Rapax were also excited to play, and especially so when they did quite well, albeit not as well as they thought: they went home thinking they were second, but actually finished fourth. Team manager Marco Galuppi found out almost as soon as he’d machine-gunned his way through the crowd into the paddock this morning. “We’re going to appeal!” he laughed to Alexa, who smirked in reply “but Marco, you know that there are no appeals in GP2…”, while Campos team coordinator Javier Bono had one simple question: “is it on the website that we are the champions yet?”
I guess this blog means the answer is yes, Javier.
Unfortunately the weather was a bit rubbish today - hot, but overcast with a splash of rain later in the day - but no one was more disappointed by it than the gelato man, who mysteriously appeared in the hospitality unit to the delight of everyone, with most people asking if he was going to be at all rounds now (the answer, predictably but unfortunately, is no).

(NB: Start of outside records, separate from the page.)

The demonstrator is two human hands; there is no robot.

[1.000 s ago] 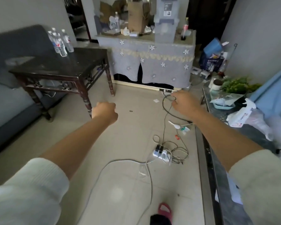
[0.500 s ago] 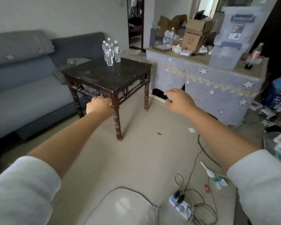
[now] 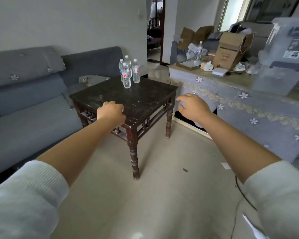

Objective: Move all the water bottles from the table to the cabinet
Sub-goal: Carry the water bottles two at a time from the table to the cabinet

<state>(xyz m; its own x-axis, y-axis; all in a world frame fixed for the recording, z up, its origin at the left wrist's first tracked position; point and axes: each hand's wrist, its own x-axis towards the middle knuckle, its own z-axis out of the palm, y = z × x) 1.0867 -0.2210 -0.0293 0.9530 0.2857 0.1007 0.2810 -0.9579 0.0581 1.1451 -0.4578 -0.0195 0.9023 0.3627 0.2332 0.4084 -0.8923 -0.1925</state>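
Note:
Several clear water bottles (image 3: 126,75) with white caps stand together at the far corner of a dark wooden table (image 3: 145,99). One more water bottle (image 3: 198,50) stands on the cabinet (image 3: 231,107), which is draped in a grey floral cloth at the right. My left hand (image 3: 110,113) hovers over the table's near edge, fingers curled into a fist and holding nothing. My right hand (image 3: 192,107) floats beside the table's right corner with its fingers loosely spread, also empty. Both hands are well short of the bottles.
A grey sofa (image 3: 33,104) runs along the left wall behind the table. Cardboard boxes (image 3: 230,49), a translucent storage bin (image 3: 281,59) and small clutter crowd the cabinet top. A cable (image 3: 243,195) lies on the tiled floor at the right.
The view swung left and came closer to the table. Both hands now reach its near edge, and my right hand's fingers have uncurled.

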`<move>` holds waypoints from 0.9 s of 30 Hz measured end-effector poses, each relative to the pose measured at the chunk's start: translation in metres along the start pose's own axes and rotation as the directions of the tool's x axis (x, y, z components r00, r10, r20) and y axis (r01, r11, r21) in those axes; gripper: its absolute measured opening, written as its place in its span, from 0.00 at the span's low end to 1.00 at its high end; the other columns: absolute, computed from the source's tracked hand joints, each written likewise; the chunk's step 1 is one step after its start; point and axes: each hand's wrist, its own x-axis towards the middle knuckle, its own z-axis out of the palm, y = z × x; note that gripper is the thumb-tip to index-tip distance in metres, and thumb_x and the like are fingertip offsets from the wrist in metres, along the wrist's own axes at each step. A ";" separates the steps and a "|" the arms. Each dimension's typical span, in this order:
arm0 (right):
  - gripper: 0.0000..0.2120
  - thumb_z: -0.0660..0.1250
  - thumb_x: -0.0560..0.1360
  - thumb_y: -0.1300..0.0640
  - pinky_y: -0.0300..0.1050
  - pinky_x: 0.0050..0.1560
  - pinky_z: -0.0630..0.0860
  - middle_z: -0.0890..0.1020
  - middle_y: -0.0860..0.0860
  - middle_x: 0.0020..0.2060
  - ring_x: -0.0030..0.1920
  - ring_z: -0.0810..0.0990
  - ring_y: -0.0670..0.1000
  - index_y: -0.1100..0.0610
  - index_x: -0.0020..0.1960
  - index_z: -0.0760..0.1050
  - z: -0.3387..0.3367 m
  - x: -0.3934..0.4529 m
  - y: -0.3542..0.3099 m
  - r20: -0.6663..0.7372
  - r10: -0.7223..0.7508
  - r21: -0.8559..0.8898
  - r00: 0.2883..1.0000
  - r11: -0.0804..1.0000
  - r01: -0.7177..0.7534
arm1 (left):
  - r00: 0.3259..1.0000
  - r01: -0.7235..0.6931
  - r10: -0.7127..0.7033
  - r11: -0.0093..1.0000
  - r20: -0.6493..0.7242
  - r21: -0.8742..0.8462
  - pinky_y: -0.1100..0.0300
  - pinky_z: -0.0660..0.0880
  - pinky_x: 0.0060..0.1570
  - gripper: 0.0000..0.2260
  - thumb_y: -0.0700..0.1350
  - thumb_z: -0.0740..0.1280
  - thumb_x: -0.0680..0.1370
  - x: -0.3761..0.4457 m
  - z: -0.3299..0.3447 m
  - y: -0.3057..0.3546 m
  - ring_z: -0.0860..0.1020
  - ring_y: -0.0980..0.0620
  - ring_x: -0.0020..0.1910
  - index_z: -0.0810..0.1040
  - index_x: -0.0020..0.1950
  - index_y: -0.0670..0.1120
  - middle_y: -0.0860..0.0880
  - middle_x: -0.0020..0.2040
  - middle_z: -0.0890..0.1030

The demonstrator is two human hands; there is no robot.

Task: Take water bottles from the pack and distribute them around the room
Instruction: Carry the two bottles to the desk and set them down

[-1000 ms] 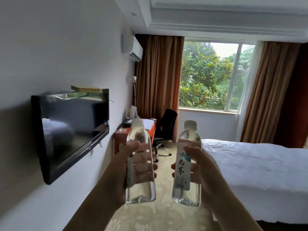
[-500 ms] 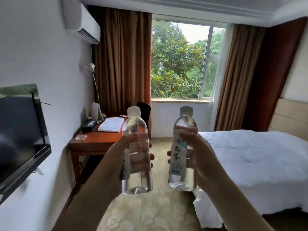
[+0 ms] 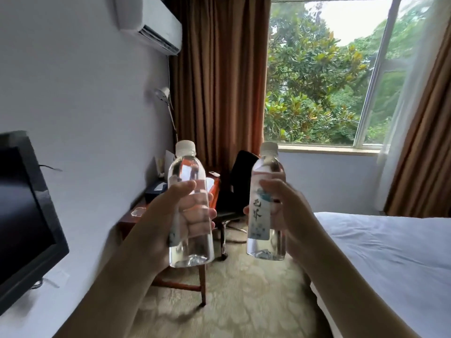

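Nearing the red-brown wooden desk (image 3: 170, 211) now just beyond them, the left hand (image 3: 170, 215) grips a clear plastic water bottle (image 3: 189, 206) and the right hand (image 3: 290, 211) a labelled clear plastic bottle (image 3: 264, 203), likely about to set one down.

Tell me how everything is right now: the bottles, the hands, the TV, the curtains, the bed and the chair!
Left hand: gripping the left bottle.
Left bottle: upright, capped, full of water.
Right hand: gripping the right bottle.
Right bottle: upright, capped, label facing the camera.
TV: off, screen dark.
Curtains: drawn aside, window uncovered.
Bed: made, white cover.
Chair: empty, at the desk.
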 end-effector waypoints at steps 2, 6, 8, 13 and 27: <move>0.25 0.69 0.66 0.47 0.47 0.39 0.79 0.83 0.56 0.45 0.41 0.84 0.53 0.54 0.61 0.75 0.002 0.052 0.013 0.029 0.003 0.005 1.000 1.000 -0.003 | 1.000 -0.016 0.016 1.000 -0.017 -0.021 0.55 0.82 0.33 0.24 0.50 0.74 0.63 0.045 -0.013 -0.001 0.84 0.48 0.35 0.79 0.57 0.45 0.45 0.41 0.84; 0.24 0.70 0.65 0.46 0.53 0.44 0.79 0.81 0.59 0.47 0.44 0.83 0.57 0.53 0.59 0.76 0.011 0.156 0.054 0.043 -0.001 -0.013 0.999 1.000 0.002 | 0.998 -0.045 0.043 0.998 -0.052 -0.046 0.55 0.82 0.34 0.22 0.51 0.74 0.65 0.147 -0.051 -0.019 0.84 0.49 0.35 0.79 0.56 0.45 0.45 0.41 0.84; 0.20 0.70 0.66 0.47 0.54 0.44 0.79 0.81 0.58 0.44 0.43 0.82 0.58 0.51 0.57 0.77 0.015 0.211 0.076 0.039 -0.001 0.004 0.999 1.000 0.001 | 0.997 -0.055 0.053 0.998 -0.051 -0.042 0.54 0.82 0.34 0.22 0.52 0.73 0.66 0.206 -0.070 -0.029 0.84 0.48 0.36 0.79 0.57 0.45 0.46 0.41 0.85; 0.16 0.70 0.65 0.50 0.53 0.41 0.79 0.82 0.56 0.41 0.40 0.82 0.56 0.49 0.53 0.79 0.010 0.344 0.105 0.024 0.027 -0.043 0.999 0.999 -0.025 | 0.999 -0.034 0.031 0.997 -0.039 -0.068 0.54 0.81 0.34 0.25 0.53 0.74 0.64 0.361 -0.096 -0.048 0.85 0.46 0.39 0.79 0.58 0.45 0.45 0.43 0.86; 0.13 0.69 0.65 0.52 0.54 0.42 0.81 0.83 0.53 0.40 0.40 0.83 0.55 0.49 0.49 0.80 -0.054 0.638 0.191 0.040 0.051 0.000 0.998 0.999 -0.051 | 0.997 -0.081 0.080 0.996 0.019 0.030 0.52 0.83 0.40 0.15 0.48 0.65 0.71 0.651 -0.112 -0.097 0.82 0.45 0.43 0.80 0.56 0.44 0.46 0.42 0.83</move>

Rumours that he was installed as a part of the celebrations around hospitality boss Christian Staurenghi’s 300th grand prix go so far unconfirmed, but the champagne, cake and family and friends were certainly a part of the party.
Kevin Ceccon was making solid use of the gelato venditore, popping over every couple of hours for another scoop, but Mitch Evans wasn’t going near him, due to a sore neck which plagued him all morning as he waited for the physio to arrive before qualifying: “it’s the too-hard beds everyone seems to love over here: I would rather sleep in one like a marshmallow!” He did admit he will reward himself with an ice cream on Sunday, but only if he gets a win this weekend.
That’s assuming there’s any left by then. We’re watching you, Kevin.
So plenty of surprises for this year’s Monza event. Still, I thought to myself as I called in a drone strike so we could break through the crowd to escape the paddock this evening, it’s nice that some things don’t change, no matter how trying they may be.